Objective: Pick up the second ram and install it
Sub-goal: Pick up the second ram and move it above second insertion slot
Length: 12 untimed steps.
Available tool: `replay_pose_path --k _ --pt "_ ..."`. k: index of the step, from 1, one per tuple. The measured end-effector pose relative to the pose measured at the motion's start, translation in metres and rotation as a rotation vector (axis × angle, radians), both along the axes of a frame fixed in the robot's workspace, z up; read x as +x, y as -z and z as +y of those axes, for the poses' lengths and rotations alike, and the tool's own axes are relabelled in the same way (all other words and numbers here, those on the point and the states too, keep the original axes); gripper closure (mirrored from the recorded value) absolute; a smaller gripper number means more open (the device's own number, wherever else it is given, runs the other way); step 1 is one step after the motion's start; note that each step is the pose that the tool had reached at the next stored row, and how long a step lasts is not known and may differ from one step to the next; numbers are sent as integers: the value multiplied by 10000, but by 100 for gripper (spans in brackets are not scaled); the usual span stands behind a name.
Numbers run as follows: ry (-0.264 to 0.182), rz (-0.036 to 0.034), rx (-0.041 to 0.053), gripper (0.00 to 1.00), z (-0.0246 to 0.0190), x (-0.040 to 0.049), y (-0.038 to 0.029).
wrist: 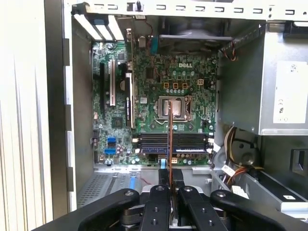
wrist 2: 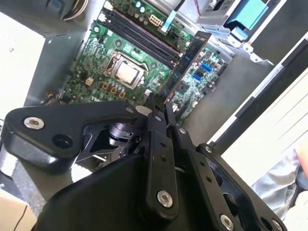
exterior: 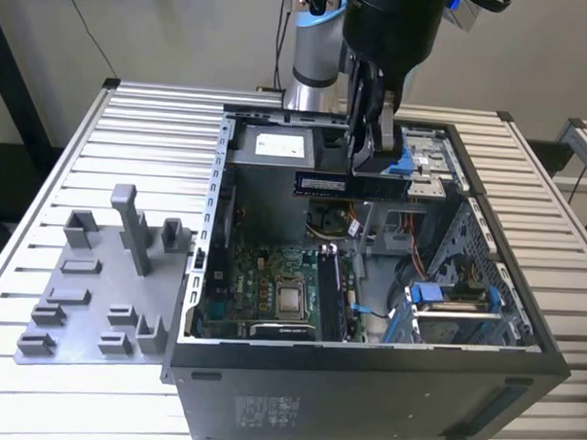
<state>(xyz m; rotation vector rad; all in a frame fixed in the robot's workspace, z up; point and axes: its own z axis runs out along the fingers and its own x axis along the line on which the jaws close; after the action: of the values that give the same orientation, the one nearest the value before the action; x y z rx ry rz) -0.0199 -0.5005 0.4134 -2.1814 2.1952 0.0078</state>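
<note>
Gripping second ram [exterior: 334, 184], claw [exterior: 371, 163] hangs above motherboard [exterior: 271, 287].

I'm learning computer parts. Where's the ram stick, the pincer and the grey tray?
second ram [exterior: 324, 183], exterior view, its labelled flat side.
pincer [wrist: 170, 180], first wrist view, midway between its fingertips.
grey tray [exterior: 86, 328], exterior view, its bare flat base.

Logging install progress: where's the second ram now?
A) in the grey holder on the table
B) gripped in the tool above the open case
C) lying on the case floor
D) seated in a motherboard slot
B: the ram is clamped in the tool, in the air over the open case, well above the motherboard slots.
</note>
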Motion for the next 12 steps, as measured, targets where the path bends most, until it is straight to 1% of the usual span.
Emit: replay_pose_path --k 7,12 --pt "-2 0 0 86 0 66 0" --pt "-2 -1 0 86 0 71 0"
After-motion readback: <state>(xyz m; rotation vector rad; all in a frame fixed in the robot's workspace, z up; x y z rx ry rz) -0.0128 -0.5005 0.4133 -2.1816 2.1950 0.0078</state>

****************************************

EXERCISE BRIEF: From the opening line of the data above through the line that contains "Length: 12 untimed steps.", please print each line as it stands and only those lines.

RESPONSE AREA:
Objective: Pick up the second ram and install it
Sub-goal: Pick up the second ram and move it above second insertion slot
Length: 12 untimed steps.

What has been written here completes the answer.